I started my research for the next bookstore in the usual way – Googled “Best Independent bookstores in New Hampshire.” First in line was a Yankee Magazine review which I’d seen during another such search. Sadly though, the only New Hampshire bookstore listed there had a note beside it ‘’Closed,” which reminded me that I sure hope all the bookstores I’ve contacted during my literary road trip are still open when I’m finished. It is taking a while.
So, I moved on to the New England Independent Booksellers Association’s website where I found a long list of bookshops under the sidebar: Find Local Stores. Charmed by the names of the towns in New Hampshire (so far from Seattle) that I spent some time imagining what these places might be like: Center Harbor, Concord, Durham, Exeter, Keene, Laconia, Meredith, Milford, Nashua, New London, North Conway Village, Peterborough, Portsmouth, Warner and Wolfeboro. Then I looked through the names of the bookshops: Bayswater Book Co., Toadstool Bookshop, Innisfree Bookshop, Sheafe Street Books. I felt particularly drawn to RiverRun Bookstore in Portsmouth. So I went there.
RiverRun’s website is simple but attractive: photos scrolliing past across the top banner. First, two author photos: one author looking intense and the other looking playful while sipping an espresso. Then up pops a graphic for a book imprint Piscataqua Press – We publish books! My eye travels down the page and lands on this: Welcome to RiverRun Bookstore, Home of the Brave. We’d really love to see you in person but if you can’t make it to Portsmouth we hope you will take advantage of our home here on the web to buy books, read our recommendations, and leave us a note. This welcome makes me smile and I know I don’t really have to check out any of those other New Hampshire bookstores on the list. I have found the right place.

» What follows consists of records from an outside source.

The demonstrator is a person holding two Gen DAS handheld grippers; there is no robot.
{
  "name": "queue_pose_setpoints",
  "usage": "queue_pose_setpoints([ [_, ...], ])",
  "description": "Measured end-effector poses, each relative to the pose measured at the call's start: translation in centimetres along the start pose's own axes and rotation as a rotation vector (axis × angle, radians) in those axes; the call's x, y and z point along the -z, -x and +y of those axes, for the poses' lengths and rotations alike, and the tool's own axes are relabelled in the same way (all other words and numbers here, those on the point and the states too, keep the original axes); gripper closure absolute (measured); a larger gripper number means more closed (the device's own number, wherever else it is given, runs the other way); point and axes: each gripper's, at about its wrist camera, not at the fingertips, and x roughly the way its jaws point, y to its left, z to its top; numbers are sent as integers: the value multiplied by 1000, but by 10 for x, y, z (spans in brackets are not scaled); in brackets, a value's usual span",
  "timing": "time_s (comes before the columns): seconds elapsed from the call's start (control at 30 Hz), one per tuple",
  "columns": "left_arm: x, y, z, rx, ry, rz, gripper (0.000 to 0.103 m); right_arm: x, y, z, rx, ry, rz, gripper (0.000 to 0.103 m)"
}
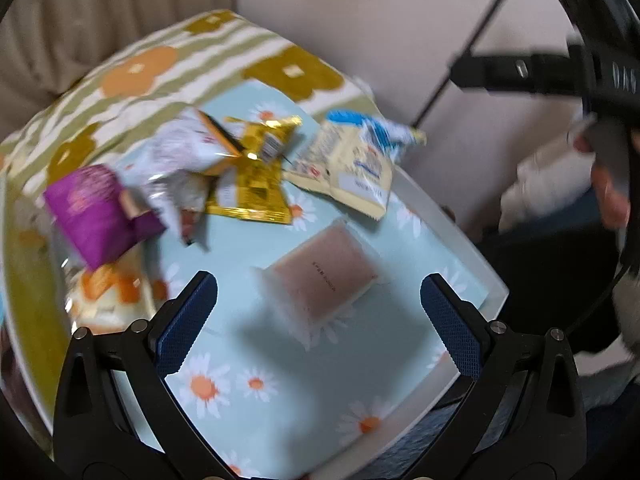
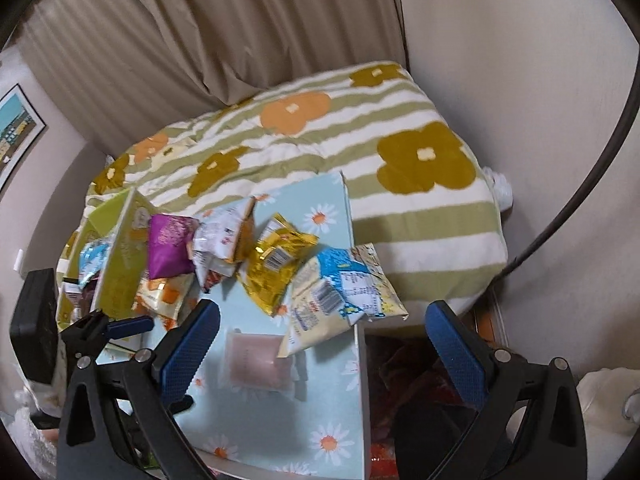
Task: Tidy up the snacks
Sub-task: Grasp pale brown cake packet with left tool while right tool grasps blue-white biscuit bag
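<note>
The left wrist view is smeared with blur, so the words on the pink packet (image 1: 324, 280) ahead of the left hand-held gripper (image 1: 318, 312) are too small to read. The purple bag (image 1: 94, 212) far to its left is fuzzy too. In the right wrist view, the yellow and blue bag (image 2: 340, 292) covers one corner of the pink packet. The green box (image 2: 120, 256) hides the snacks behind it. The framed picture (image 2: 16, 132) is cut off at the edge.

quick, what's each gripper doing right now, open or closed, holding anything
Left gripper: open, holding nothing, above the pink packet.
Right gripper: open, holding nothing.
</note>
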Motion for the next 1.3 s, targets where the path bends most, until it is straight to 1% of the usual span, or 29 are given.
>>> queue_pose_setpoints([
  [0.2,-8,-47,-2,55,-157,114,2,-8,-38,-12,15,-35,69,1],
  [0.3,-6,-64,-3,77,-226,157,2,-12,-53,-17,12,-55,89,1],
  [0.5,-2,-94,-4,88,-292,217,2,-17,-81,-20,14,-85,131,1],
  [0.67,-1,-111,-4,92,-304,238,2,-17,-101,-25,7,-107,172,1],
  [0.77,0,-112,-5,96,-308,227,6,-17,-111,-25,7,-112,195,1],
  [0.87,-1,-109,-7,108,-308,208,23,-16,-119,-28,7,-125,208,1],
  [0.9,-5,-108,-6,103,-309,203,33,-16,-121,-29,4,-130,212,1],
  [0.93,-6,-108,-7,92,-312,200,37,-16,-122,-29,3,-132,216,1],
  [1.13,-8,-108,-2,76,-278,213,39,-15,-134,-28,6,-118,242,1],
  [1.3,-12,-106,17,63,-189,222,40,-13,-139,-26,-14,-111,254,1],
])
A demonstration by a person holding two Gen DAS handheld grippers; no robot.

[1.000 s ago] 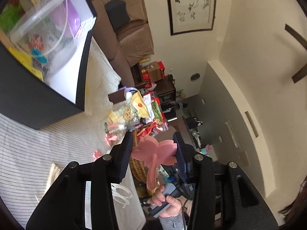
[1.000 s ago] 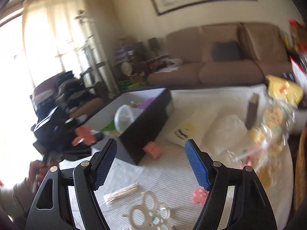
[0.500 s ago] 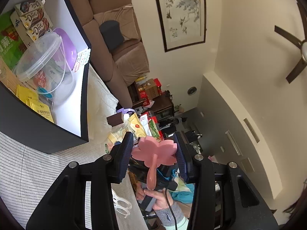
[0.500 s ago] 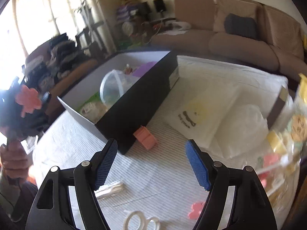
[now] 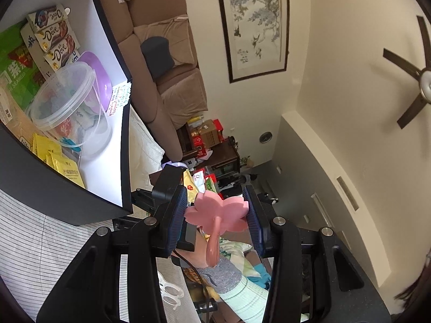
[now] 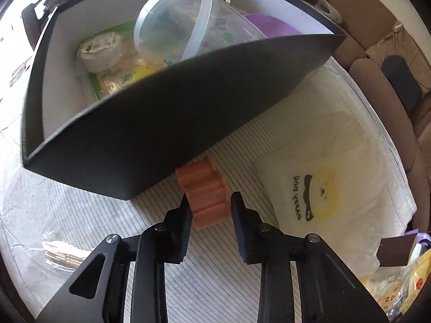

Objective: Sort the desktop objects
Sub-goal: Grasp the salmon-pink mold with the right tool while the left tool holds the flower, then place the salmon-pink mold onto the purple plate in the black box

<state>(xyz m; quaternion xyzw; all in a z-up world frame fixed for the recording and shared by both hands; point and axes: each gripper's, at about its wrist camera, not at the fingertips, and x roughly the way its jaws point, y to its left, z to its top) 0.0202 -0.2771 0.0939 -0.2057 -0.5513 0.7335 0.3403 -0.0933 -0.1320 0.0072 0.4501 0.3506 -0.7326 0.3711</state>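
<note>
My left gripper (image 5: 218,210) is shut on a pink flower-shaped piece (image 5: 215,211) with a stem hanging below it, held level in the air. To its upper left is the black box (image 5: 126,145) with a white inside, holding a clear bucket (image 5: 67,107), a purple lid, chocolate packs and yellow packets. In the right wrist view my right gripper (image 6: 210,207) points steeply down at an orange ridged block (image 6: 207,191) lying on the striped cloth against the black box's (image 6: 161,134) corner. Its jaws are closing, with the block between them and both pads touching its sides.
A white bag with a yellow print (image 6: 323,193) lies right of the block. A wrapped bundle of sticks (image 6: 62,253) lies at the left. Snack packets (image 6: 398,290) crowd the lower right corner. A hand and sleeve (image 5: 237,290) show behind the left gripper, and a brown sofa (image 5: 172,62) stands beyond the table.
My right gripper swung down from a level view to the orange block beside the box, and its jaws narrowed around it. The left gripper drifted toward the box, still holding the pink flower.
</note>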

I spend some time watching as photos of authors and their books scroll through, along with appearance dates. Clicking on the “Events” button leads me to a new page where I discover that RiverRun hosts over one hundred author events each year! Hooray! Now I’m wishing for a trip to Portsmouth. The next event I see features an author and her dog Finnegan. Now I really want to read these children’s books: The Adventures of Finnegan Begin and Finnegan for Mayor! The dog is adorable. I love dogs. Now I like this bookstore even more. But I continue moving around the website just to see what else they offer.
The “About Us” page tells me that they are “living the dream!” That is, they’re doing what so many of us wish we could do: run a bookstore! Over twelve years ago the owners took the plunge and opened RiverRun. All it took, they say, was “guts and faith in the community.” Lovely. I make the call.

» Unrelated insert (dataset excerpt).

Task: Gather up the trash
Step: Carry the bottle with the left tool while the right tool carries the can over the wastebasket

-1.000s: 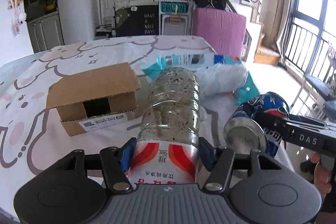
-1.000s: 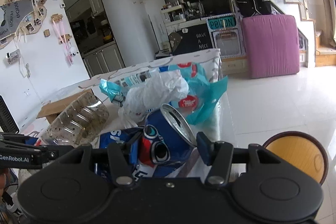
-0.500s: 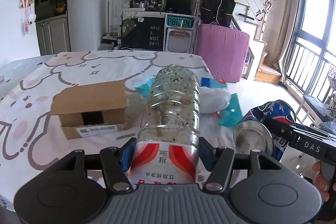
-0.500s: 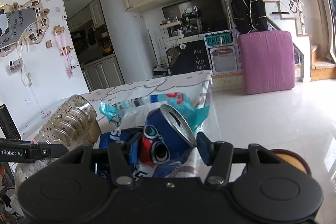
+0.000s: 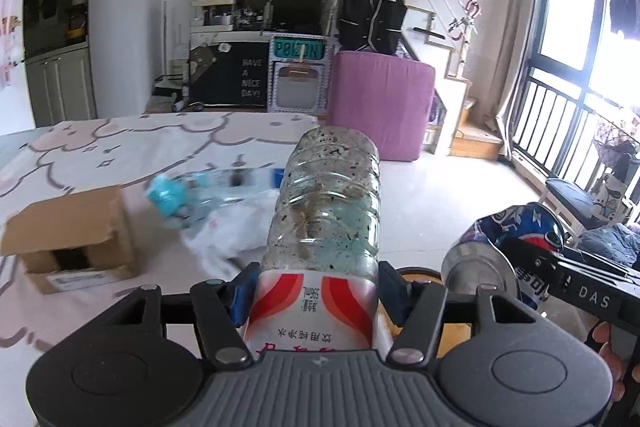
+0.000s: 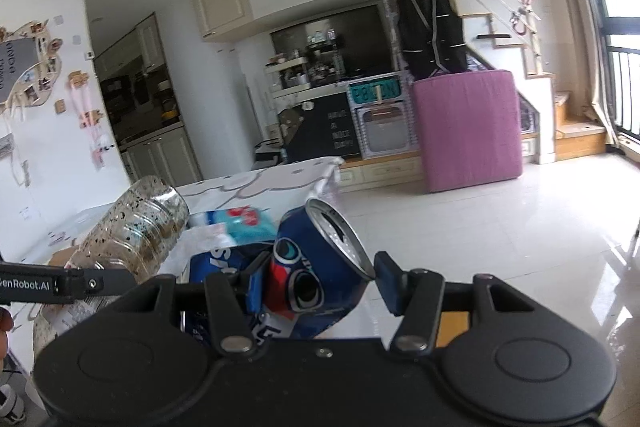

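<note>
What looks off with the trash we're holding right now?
The blue can in the right gripper is dented and sits skewed. The plastic bottle in the left gripper is speckled with dark grime inside.

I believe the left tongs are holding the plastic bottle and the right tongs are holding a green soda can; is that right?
Not quite: the can is blue, not green, as the right wrist view shows. The left tongs do hold the plastic bottle, and the right tongs hold that can.
</note>
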`<state>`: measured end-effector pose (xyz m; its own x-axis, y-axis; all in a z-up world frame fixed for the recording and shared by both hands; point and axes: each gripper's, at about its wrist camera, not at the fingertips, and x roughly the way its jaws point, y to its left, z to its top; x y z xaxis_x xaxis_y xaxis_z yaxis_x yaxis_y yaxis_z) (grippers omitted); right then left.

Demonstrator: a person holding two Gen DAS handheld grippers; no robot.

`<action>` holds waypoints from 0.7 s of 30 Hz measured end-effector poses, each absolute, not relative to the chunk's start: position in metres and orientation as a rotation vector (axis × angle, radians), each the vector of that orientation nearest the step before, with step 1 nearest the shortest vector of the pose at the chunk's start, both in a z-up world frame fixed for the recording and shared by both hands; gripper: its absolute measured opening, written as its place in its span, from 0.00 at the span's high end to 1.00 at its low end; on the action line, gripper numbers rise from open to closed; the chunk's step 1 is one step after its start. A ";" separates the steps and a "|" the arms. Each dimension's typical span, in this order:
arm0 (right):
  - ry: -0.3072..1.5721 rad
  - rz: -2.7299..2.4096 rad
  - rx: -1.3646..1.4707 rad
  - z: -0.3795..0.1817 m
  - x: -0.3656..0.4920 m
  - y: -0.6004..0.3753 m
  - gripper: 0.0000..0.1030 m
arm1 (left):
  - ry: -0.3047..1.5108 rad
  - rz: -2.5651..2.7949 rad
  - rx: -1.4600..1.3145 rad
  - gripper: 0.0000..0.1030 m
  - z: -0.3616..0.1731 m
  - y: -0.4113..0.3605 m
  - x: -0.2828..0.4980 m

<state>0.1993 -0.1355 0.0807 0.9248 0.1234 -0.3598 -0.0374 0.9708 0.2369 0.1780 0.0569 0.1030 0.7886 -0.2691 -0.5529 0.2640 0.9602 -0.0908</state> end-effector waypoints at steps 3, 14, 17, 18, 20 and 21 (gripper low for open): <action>0.383 0.049 0.222 0.081 0.197 -0.155 0.46 | 0.592 -0.304 0.001 0.40 0.100 0.034 0.185; 0.390 -0.083 0.220 0.072 0.196 -0.231 0.46 | 0.615 -0.367 0.028 0.40 0.082 -0.050 0.214; 0.402 -0.118 0.220 0.066 0.201 -0.249 0.46 | 0.625 -0.382 0.053 0.40 0.074 -0.072 0.225; 0.407 -0.128 0.222 0.064 0.202 -0.253 0.46 | 0.631 -0.387 0.064 0.40 0.070 -0.081 0.229; 0.419 -0.151 0.226 0.057 0.205 -0.265 0.46 | 0.640 -0.395 0.080 0.40 0.064 -0.093 0.235; 0.426 -0.161 0.228 0.053 0.207 -0.269 0.46 | 0.643 -0.401 0.086 0.40 0.060 -0.100 0.239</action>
<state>0.2065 -0.2694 0.0534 0.8986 -0.1068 -0.4255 0.2017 0.9619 0.1845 0.2385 -0.1004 0.0598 0.7262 -0.3372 -0.5992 0.3898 0.9198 -0.0451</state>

I explain my project to Judy who answers the phone and is immediately enthusiastic about helping me. She asks for my phone number so she can do a little research, talk to some of the other booksellers and get back to me. I always like this response. Judy is taking my request seriously. When she calls me back later in the day, she suggests four different authors, two I’ve heard of: John Irving (of course!) and Grace Metalious, whose name doesn’t ring a bell until Judy invokes the name of her racy blockbuster novel, Peyton Place, and I can’t help but snicker. The other authors are: Ernest Hebert, Rebecca Rule and Jessie Crockett. Never heard of any of them and that’s excellent. I love discovering new authors. Judy then suggests I take some time and research the authors she’s mentioned and get back to her when I decide which books to order. This is a great idea and after some time spent scrolling around the internet, I go for Ernest Hebert and, of course, Peyton Place! I’m too young to remember when this novel first came out, but I do remember that there was a television series in the sixties which the moms in my neighborhood talked about in hushed tones, so that I knew it must be something forbidden, even dirty! Of course, I confess, this intrigued me enough at the time that I looked up the book at my neighborhood library and flipped through the pages hoping to find the good parts. Maybe it’s about time I read the whole thing. After all, Wikipedia tells me that the novel sold over 60,000 copies on the day it was released and is really meant to be a composite of all small towns where ugliness rears its head, and where the people try to hide all the skeletons in their closets. It’s based on and was written in several small towns in New Hampshire.
Judy tells me to expect a delay in getting the books because, what with the latest snowstorm in the Northeast, mail is neither coming in nor going out of Portsmouth that day. I mention that I’m calling from Seattle and tell Judy that it’s a gorgeous sunny day here with an expected high near sixty and that I’m looking out my window at my neighbor’s plum tree in full bloom. Judy is happy for me, but says that looking out the window at RiverRun, all she sees is white.